By Alton Jerome McFarland

With full-color movie posters dominating nearly every page, the Paramount website (located at www.paramount.com) is feast for the eyes, if not the mind. Although the site boasts pictures and links galore there is little real substance to be found. The aim of the site is obviously promotion, but there is almost nothing about the presentation to interest me in their various pitches. Links to other sections of the site (Television, Video/DVD, etc.) offered more of the same. Pretty pictures and snappy slogans serve much the same purpose, no matter the medium.

In all fairness, when I first entered the site, Paramount's aim became immediately clear. Sell, sell, sell. With three huge movie posters in the middle of my screen, I could see that the site was putting up absolutely no pretense as to its purpose. I was supposed to look at the posters, read the "reviews", and go see the movies. Though I traveled all around the site, I didn't encounter much more than colorful graphics attached to painfully shallow blurbs touting things like "inspiring and emotional" journeys and "white-knuckle suspense". At one point I decided that it might be interesting to know who founded Paramount and when, alas, such information was nowhere to be found. Following a promising link named "The Studio"; I was directed to links for purchasing promotional mugs and T-shirts, and to information about buying tickets for tours.
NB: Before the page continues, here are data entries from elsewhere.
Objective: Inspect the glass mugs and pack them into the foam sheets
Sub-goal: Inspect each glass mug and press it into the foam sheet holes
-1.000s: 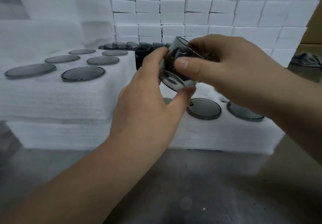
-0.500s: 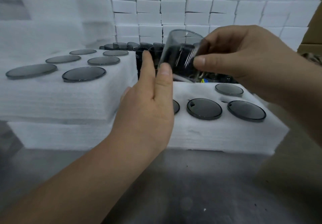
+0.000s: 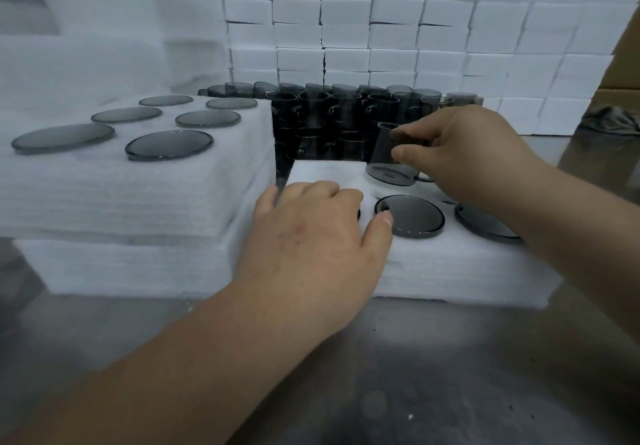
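Now that the left hand (image 3: pixel 311 240) has left the mug (image 3: pixel 384 160) it was steadying half a second ago, it rests knuckles-up on the near, low foam block (image 3: pixel 433 264). Its fingers are loosely bent and hold nothing, and its thumb just touches the rim of a dark packed mug (image 3: pixel 410 216). The right hand (image 3: pixel 478 157) has meanwhile carried the mug down from eye level. Its fingers (image 3: pixel 415 131) and thumb pinch the glass wall from above, so the mug hangs just over the far row of that block, behind the packed ones. I judge that the looking-over is finished for this mug and the packing step has begun, with the left hand likely holding the foam flat. Whether the mug has entered a hole I cannot tell, since the hand hides that spot. Further left a taller foam stack (image 3: pixel 138 195) is already filled, and many loose mugs (image 3: pixel 332 112) wait at the far side of the surface (image 3: pixel 415 375).
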A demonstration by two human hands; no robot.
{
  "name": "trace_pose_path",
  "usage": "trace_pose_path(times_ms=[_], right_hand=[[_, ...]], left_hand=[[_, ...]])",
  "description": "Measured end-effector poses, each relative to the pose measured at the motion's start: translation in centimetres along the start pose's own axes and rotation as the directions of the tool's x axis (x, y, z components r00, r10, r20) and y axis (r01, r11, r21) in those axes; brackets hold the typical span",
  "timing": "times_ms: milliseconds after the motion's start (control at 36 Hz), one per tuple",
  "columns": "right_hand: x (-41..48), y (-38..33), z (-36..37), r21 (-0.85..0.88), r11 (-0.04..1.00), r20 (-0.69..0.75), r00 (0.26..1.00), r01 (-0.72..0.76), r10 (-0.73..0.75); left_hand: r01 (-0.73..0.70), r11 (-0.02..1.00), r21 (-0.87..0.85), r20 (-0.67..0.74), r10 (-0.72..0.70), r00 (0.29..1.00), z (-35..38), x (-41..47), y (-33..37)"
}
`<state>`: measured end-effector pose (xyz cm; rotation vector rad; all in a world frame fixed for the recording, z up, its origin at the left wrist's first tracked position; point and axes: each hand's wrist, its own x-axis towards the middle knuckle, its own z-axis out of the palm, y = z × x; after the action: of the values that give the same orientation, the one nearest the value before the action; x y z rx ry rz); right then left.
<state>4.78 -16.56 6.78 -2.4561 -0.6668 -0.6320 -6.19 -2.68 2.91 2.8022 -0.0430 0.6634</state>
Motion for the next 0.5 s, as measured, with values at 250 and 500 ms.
trace_pose_path(times_ms=[250, 500], right_hand=[[-0.57, -0.45, 0.1, -0.126, 0.98, -0.001, 0.988, 0.154, -0.156], [-0.84, -0.74, 0.18, -0.253, 0.941, 0.051, 0.975, 0.224, -0.218]], left_hand=[[-0.021, 1.0, 0.006, -0.01, 0.022, 1.0, 0.16, -0.05, -0.04], [-0.018, 1.0, -0.007, -0.006, 0.018, 1.0, 0.43, -0.03, -0.17]])
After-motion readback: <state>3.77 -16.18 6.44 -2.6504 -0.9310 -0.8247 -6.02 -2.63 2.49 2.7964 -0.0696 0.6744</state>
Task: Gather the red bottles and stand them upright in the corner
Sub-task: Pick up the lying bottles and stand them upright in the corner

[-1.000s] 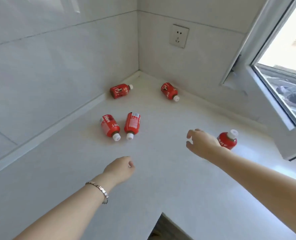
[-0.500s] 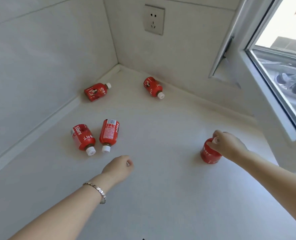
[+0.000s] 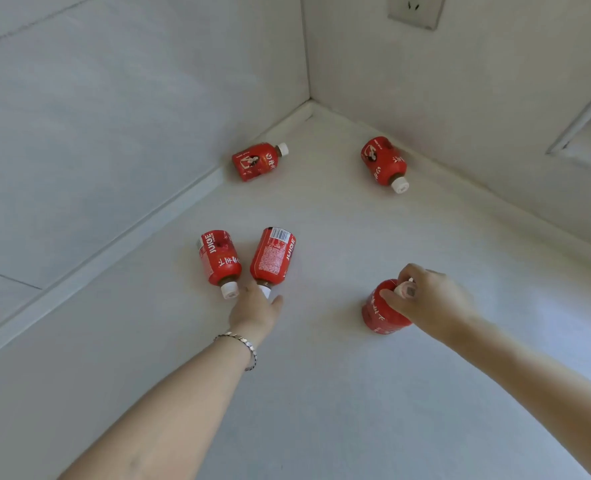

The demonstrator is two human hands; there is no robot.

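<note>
On the counter (image 3: 321, 393), well short of the corner: right hand (image 3: 425, 303) pinching an upright bottle (image 3: 378, 315) by its cap. Left hand (image 3: 256, 311) loosely open at a lying bottle's (image 3: 273, 258) cap; best gripped round the body.

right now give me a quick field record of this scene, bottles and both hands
surface: white counter meeting two walls
bottles: five red, white caps
lying: bottle by left wall; bottle near corner; left of pair; barcode bottle
upright: right bottle
left hand: at barcode bottle's cap, grip unclear
right hand: gripping right bottle's cap
stood in corner: none
</note>
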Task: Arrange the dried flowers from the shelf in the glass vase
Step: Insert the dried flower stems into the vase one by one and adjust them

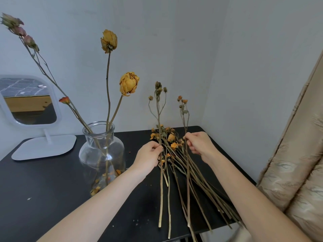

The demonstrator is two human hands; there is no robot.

Although I was disappointed with what I found on Paramount's website, I was not at all surprised. The site was merely employing a formula used so often by all segments of the entertainment industry. Instead of trying to convince you of any particular product's quality, the site hits you with as many different offerings as it can in hopes that something will strike your fancy. Quantity, not quality, is the mantra of today's entertainment industry, and Paramount's site simply follows suit. In an attempt to provide a deeper level of content, the site does offer links to its movies' official websites. These sites, though, present more of the same, the only difference being that now the pictures and blurbs are specific to individual films.

If I were looking for a movie to watch and happened upon the Paramount website, I'd have gone to the right place. At any other time, though, the constant self-advertising feel that pervades the site becomes annoying very quickly. A commercial disguised as a website, www.paramount.com perfectly embodies many people's perception of today's entertainment industry…style without substance.